This article is likely no longer relevent, follow the instructions at your own risk!

The Elastic Beanstalk on Amazon Web Services is a service used to deploy your application to the cloud. Amazon then handles all of the provisioning of instances, loading assets on S3, configuring load balancers and running your server software such as IIS. Configuring what happens when you deploy using Elastic Beanstalk is fairly straightforward, and for more in-depth commands an Elastic Beanstalk Configuration File can be deployed with the application. The configuration file is YAML-based, and can be used to download and install MSIs and other packages and also run commands on the instance. You can read more about them here.
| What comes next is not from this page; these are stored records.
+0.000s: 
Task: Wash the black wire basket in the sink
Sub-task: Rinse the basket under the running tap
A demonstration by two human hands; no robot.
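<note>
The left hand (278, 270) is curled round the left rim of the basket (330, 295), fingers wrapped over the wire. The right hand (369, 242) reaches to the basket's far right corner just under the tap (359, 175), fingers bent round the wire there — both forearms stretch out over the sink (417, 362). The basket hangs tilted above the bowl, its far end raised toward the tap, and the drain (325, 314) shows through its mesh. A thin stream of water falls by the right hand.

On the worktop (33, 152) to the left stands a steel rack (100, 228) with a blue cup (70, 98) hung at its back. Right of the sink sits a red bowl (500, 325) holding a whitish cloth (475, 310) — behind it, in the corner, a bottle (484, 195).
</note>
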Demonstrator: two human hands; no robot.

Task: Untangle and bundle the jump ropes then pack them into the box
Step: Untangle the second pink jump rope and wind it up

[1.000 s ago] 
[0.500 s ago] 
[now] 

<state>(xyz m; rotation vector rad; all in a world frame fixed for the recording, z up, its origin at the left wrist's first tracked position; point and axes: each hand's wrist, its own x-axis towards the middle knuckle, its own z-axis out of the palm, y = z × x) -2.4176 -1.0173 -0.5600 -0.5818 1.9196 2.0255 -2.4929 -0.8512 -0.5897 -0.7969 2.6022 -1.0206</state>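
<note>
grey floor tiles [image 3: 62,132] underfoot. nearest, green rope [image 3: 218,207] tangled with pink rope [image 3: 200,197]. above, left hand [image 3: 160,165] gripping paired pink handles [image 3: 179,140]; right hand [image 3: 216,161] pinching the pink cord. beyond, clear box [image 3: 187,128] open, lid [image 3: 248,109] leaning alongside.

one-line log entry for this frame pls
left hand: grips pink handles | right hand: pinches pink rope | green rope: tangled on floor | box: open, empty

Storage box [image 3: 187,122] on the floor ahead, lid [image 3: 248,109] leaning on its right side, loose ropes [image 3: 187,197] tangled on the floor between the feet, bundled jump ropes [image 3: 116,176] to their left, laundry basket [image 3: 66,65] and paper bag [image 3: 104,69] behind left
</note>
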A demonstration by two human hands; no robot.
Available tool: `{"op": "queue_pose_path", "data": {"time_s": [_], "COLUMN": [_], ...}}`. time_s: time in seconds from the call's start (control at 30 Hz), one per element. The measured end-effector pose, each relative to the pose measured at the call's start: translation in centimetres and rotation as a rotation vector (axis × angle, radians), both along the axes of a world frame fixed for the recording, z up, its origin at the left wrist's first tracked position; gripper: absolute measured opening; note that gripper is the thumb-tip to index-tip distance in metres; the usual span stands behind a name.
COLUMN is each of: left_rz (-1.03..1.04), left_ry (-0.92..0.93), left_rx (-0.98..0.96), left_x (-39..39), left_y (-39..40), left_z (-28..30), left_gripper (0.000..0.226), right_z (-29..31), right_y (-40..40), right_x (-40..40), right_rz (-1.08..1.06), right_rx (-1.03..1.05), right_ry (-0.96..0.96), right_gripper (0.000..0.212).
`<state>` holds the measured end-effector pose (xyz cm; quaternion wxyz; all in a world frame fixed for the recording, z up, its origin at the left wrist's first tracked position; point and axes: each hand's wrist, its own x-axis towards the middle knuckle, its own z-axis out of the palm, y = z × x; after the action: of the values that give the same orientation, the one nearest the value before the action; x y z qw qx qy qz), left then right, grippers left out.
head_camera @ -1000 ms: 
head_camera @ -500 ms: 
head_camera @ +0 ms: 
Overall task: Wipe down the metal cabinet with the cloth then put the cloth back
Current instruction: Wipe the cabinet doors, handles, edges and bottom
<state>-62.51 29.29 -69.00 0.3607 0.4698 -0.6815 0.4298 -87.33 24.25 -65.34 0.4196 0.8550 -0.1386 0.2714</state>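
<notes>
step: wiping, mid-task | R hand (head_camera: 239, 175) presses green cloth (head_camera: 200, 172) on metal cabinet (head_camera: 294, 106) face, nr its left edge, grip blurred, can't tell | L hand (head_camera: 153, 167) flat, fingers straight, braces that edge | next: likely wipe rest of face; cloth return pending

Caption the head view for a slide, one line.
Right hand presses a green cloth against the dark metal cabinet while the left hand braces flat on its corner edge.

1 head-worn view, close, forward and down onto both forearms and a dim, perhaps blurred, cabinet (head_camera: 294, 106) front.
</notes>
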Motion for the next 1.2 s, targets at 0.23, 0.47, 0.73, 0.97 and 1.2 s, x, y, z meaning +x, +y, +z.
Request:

I found the other day that I needed specific commands to run only once, when the application is first deployed to the server. Luckily I found this StackOverflow question:

Where to put Elastic Beanstalk config commands that are only run once on spin-up?

Which explains that, to run commands only once, a test: modifier can be added to the command. This modifier will run a command that returns a True or False value, which then determines whether to proceed with the actual command. Below is the example provided in the StackOverflow question:

commands:
  01-do-always:
    command: run_my_script
  02-do-on-boot:
    command: script_to_run_once
    test: test ! -f .semaphore
  99-signal-startup-complete:
    command: touch .semaphore

This worked great, and I was able to run the commands only once, and the config files in general are extremely useful!